Caledonian Sleeper services cancelled as staff take strike action
Caledonian Sleeper services have been cancelled this weekend with planned strike action set to go ahead.
The Rail, Maritime and Transport Union (RMT) has condemned what it called operator Serco’s “pig-headed approach” and “blank refusal to engage in serious talks over the fundamental issues of fatigue and safety”.
The union has previously claimed rail bosses have not provided enough berths for rest periods, and members will now go ahead with two 48-hour walkouts as well as action short of a strike.
Previously, Serco said the plans for industrial action are “extremely disappointing” and claimed to have “done everything possible to provide staff with rest areas on board”.
All hosts and team leaders have been instructed not to book on for shifts from 5.30pm on Sunday to 5.30pm on Tuesday, and from 5.30pm on Sunday October 11 to 5.30pm on Tuesday October 13.
RMT members on Serco Caledonian Sleeper are absolutely determined to seek justice in this dispute
RMT general secretary Mick Cash said on Thursday: “It is appalling that Serco have tossed away the opportunity to resolve this dispute and that failure on the company’s part leaves them wholly responsible for the cancellation of services.
“RMT members on Serco Caledonian Sleeper are absolutely determined to seek justice in this dispute and I know that this will be displayed by full support across the service for this industrial action.
“We had a chance to broker a settlement yesterday but Serco have blown it.
“A clear message has been sent to management by their staff and it is now time for the Serco management to respond in a meaningful and positive way to the serious safety issues at the heart of this dispute.”
Members have also been instructed not to undertake any rest day working, higher grade duties or voluntary overtime between the evening of October 6 and October 11, and from 5.31pm on October 13 until further notice.
The overnight service between London and Scotland is operated by Serco on behalf of Transport Scotland.
A statement on the Caledonian Sleeper website says: “Due to the strike action by RMT members, all Caledonian Sleeper services will be cancelled on Sunday 4th and Monday 5th October 2020.
“All guests who have booked directly with Caledonian Sleeper will be contacted and receive an automatic refund to the card that was used to make the reservation.
“These refunds shall be processed by Friday 2nd October and can take up to five working days to show on the account. If you have booked your travel through a third party please contact them directly to arrange a refund.
“We apologise for the inconvenience this will undoubtedly cause.”
For the following weekend, October 11 and 12, the site adds: “These dates may also be affected by strike action by RMT.
“Whilst we remain in discussions with them to try and avoid a strike, we need to advise you that if it does go ahead, all of our services departing on Sunday 11th and Monday 12th October 2020 will be cancelled.
“If we do need to cancel services on these dates we shall make contact with guests who we have contact information for, and advise guests to check back to this page prior to travel.”
Ryan Flaherty, Serco’s managing director for Caledonian Sleeper, said the group remains committed to finding a resolution to the dispute.
He added: “We are deeply disappointed and frustrated that this action is going ahead at a time when everyone’s focus should be on maintaining vital Scottish transport links.

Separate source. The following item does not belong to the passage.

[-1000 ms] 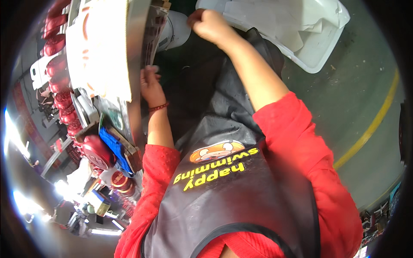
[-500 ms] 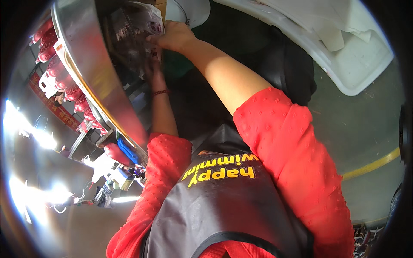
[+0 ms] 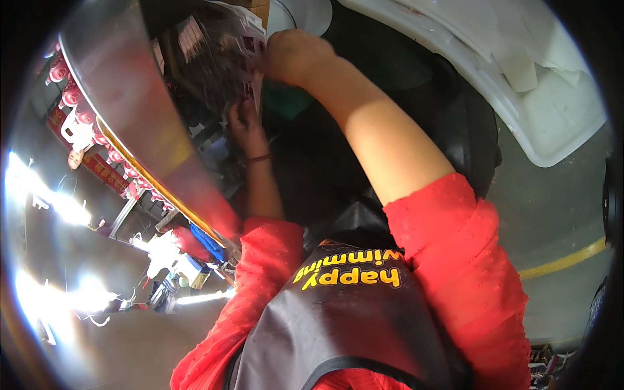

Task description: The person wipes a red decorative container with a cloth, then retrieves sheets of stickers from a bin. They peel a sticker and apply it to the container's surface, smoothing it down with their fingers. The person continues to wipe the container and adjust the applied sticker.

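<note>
A shiny piece of clear plastic packaging (image 3: 239, 32) with white and purplish print stands in shadow near the top, beside the metal edge. My right hand (image 3: 296, 57) is at its right edge, fingers bent inward and closed on it, somewhat smeared by motion. Lower down, my left hand (image 3: 246, 127) has its fingers curled against the packaging's bottom end, a dark red bracelet on the wrist. What lies inside or behind the packaging is too dark to make out.
A curved metal table edge (image 3: 123, 84) rises on the left, with red bottle-shaped items (image 3: 71, 91) beyond it. At the upper right lies a large white plastic tub (image 3: 552, 140). A white bucket (image 3: 312, 14) stands at the top, and a black rounded object (image 3: 471, 130) is beside my right arm.
The packaging and both hands have shifted a little rightward in the picture. My left hand has come down toward the packaging's lower end, and my right hand has turned and bent more over its edge.
</note>
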Demonstrator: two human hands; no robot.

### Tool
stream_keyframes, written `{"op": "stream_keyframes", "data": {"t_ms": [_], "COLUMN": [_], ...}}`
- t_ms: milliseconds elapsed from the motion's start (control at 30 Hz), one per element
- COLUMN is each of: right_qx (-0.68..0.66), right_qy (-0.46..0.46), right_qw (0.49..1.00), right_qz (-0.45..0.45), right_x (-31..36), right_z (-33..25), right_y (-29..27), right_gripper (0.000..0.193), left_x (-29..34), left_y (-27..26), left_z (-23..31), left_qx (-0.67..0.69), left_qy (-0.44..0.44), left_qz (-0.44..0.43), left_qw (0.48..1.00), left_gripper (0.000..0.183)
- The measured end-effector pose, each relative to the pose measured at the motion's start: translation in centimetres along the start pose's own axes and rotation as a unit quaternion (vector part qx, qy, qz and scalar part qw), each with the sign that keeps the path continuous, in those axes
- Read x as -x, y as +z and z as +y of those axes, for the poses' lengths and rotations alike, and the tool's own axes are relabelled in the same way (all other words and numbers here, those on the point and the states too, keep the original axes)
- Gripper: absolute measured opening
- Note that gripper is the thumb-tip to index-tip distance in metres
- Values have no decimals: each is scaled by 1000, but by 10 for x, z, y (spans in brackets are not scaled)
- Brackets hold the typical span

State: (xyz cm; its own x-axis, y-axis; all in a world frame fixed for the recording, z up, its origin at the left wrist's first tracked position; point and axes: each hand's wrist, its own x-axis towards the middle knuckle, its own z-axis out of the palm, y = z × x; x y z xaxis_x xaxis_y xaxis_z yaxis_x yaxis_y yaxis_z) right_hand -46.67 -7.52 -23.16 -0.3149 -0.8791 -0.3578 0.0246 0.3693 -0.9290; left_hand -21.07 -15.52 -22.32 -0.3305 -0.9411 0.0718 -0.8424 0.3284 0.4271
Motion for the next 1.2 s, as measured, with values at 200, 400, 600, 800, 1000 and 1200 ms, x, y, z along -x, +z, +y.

“This action is completely unjustified. Less than a third of our workforce voted in favour of industrial action and our employees working on board the trains have received full pay during the pandemic, despite working reduced hours.
“When some of our employees raised concerns about fatigue, we brought in an independent fatigue specialist to conduct a fatigue risk assessment on our services.
“He has completed his report, which clearly concludes that not only is Caledonian Sleeper operating within all regulations, but that only two people raised the issue of additional rooms for hosts, which has become the RMT’s main demand.
“It is therefore extremely disappointing that we currently remain in a position of being unable to resolve the dispute on a subject that only two people raised during the fatigue risk assessment process.
“Despite the findings of the report and our offer to continue to engage with (conciliation service) Acas, which still stands, the RMT has refused to engage in negotiations to bring this dispute to a resolution, unless their unreasonable demands for rooms for every host are met.”